What, I wonder, will it take for us to reach escape velocity from our ideology of academic business as usual, such that we might build something entirely new, something that can tap into to the cognitive and preferential diversity of humanity and stand up to the complexity of present-day life? I suppose we’ll have to start with acknowledging that the ideology is no longer serving us (if it ever did) and that that constitutes a problem worth taking on.  Then, of course, we’ll have to muster the faith and courage to believe we can do better.


One Response

  1. Meredith, I love this post, the Sir Ken quote, and I hadn’t heard of the End Malaria book (which I have to now go get).

    I don’t know if we ever know what the small do-able intermediate steps are to big change except in retrospect. How crucial was the Montgomery bus boycott to the Civil Rights Movement? What did participants know at the time about the importance of each of the steps they were taking? I wonder if change at this scale (like a whole paradigm shift in educating children) can be engineered.

    You are for sure part of that change. I feel I am too in my own tiny way letting my son be a free range learner. And then there is the desire we all have to connect to each other as we stumble down this alternate path (the one without clear signposts), which seems hopeful.

    We had dear friends over for dinner last night, people we love but don’t see much of, and they asked “so how IS your son DOING, do you think?” (he had been at the supper table participating in conversation but then wandered off to do his own thing). There was so much packed into that question I didn’t know how to answer it. They went on to ask about his “socialization” and said “he seemed very bright.” And I kept thinking, how would you ask this question if you were asking it of me — “how ARE you doing?” and it would mean a whole different thing as an adult. It wouldn’t carry all this evaluative, performative undertone. In the face of their questions I found I just wanted to say, “He’s well and happy” rather than to provide evidence that he is performing and developing according to some plan (ideology).

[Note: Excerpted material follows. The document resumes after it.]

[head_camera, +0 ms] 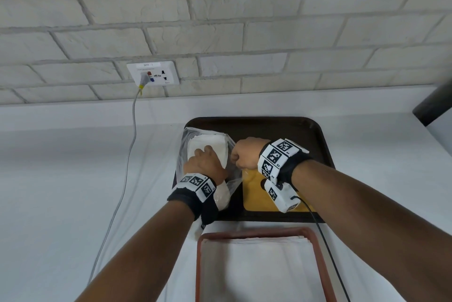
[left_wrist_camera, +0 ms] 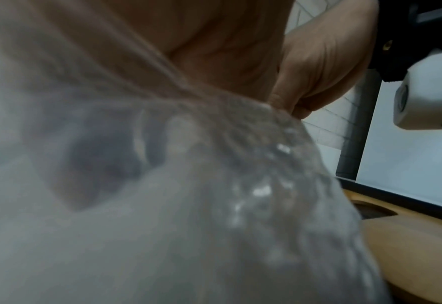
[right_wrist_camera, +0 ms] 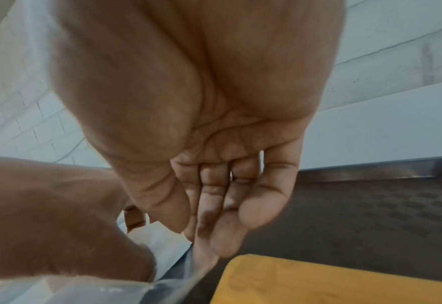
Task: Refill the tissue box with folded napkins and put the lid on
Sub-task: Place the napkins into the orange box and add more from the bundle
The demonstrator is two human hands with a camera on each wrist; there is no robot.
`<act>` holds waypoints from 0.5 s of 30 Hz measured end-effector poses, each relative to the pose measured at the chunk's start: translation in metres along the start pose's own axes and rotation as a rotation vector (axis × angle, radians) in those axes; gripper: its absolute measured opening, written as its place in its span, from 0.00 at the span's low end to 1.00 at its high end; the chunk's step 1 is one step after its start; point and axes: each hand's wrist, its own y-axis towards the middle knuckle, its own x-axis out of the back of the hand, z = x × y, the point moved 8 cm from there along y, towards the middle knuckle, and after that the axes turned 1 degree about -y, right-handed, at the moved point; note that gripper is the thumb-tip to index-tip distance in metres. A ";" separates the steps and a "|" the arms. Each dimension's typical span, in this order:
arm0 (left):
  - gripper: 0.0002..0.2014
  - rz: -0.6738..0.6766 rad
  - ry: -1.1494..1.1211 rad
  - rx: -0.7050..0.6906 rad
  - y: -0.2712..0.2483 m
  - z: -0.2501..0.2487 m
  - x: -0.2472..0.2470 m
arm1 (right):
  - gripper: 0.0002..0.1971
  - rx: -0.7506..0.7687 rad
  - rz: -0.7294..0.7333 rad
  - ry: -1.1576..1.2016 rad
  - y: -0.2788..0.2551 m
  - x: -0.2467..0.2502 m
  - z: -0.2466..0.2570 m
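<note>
Head view: step in hand looks like getting napkins (head_camera: 208, 146) out of their clear bag (head_camera: 182, 152), which lies on the left end of a dark tray (head_camera: 315, 135) on the white-clothed tabletop (head_camera: 73, 167). Left hand (head_camera: 206, 163) reaches into the bag mouth, fingers curled over the white stack; right hand (head_camera: 245, 153) is fisted at the bag's right edge, apparently pinching the film to hold it open. The box (head_camera: 203, 265), a red-brown frame, sits nearest the person, off the tray, open, with folded white napkins already inside. A yellow flat piece (head_camera: 256, 197) lies on the tray under the right wrist, probably the lid. Next move, as I judge it: draw the stack out while the right grip holds the bag back, then carry it to the box. Left wrist view: blurred; crinkly, glossy translucent film (left_wrist_camera: 253, 185) fills the frame, right hand's fingers (left_wrist_camera: 318, 67) clamped on a gathered fold of it; left grip itself hidden. Right wrist view: palm (right_wrist_camera: 214, 82) close, fingers bent in, thin film edge caught at their tips; left hand (right_wrist_camera: 45, 216) seen through plastic; tray shows a matte checkered texture; yellow piece (right_wrist_camera: 318, 283) looks smooth and rigid with rounded corners.
</note>
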 end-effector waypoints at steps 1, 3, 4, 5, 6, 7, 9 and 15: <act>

    I now have a kind of shorthand I use from your quote a few weeks ago of Saint-Exupery’s about “teaching them to long for the endless immensity of the sea.” I said that’s what we were all after, I thought, to learn to find that longing and follow it, and that’s what our son was doing. Which turned the conversation around 180 degrees so that we were each talking about what our equivalent of the longing for the endless immensity of the sea is. That small shift in perspective over a dinner table among friends seems like one small piece. It’s not public policy, but it’s what most of us have access to in a daily way.

    We learn through love and longing (and play). Is there a way I wonder to use those ingredients in how we reach for change in education, to give the adults who run the process that sense of longing instead of their current duty of fixing?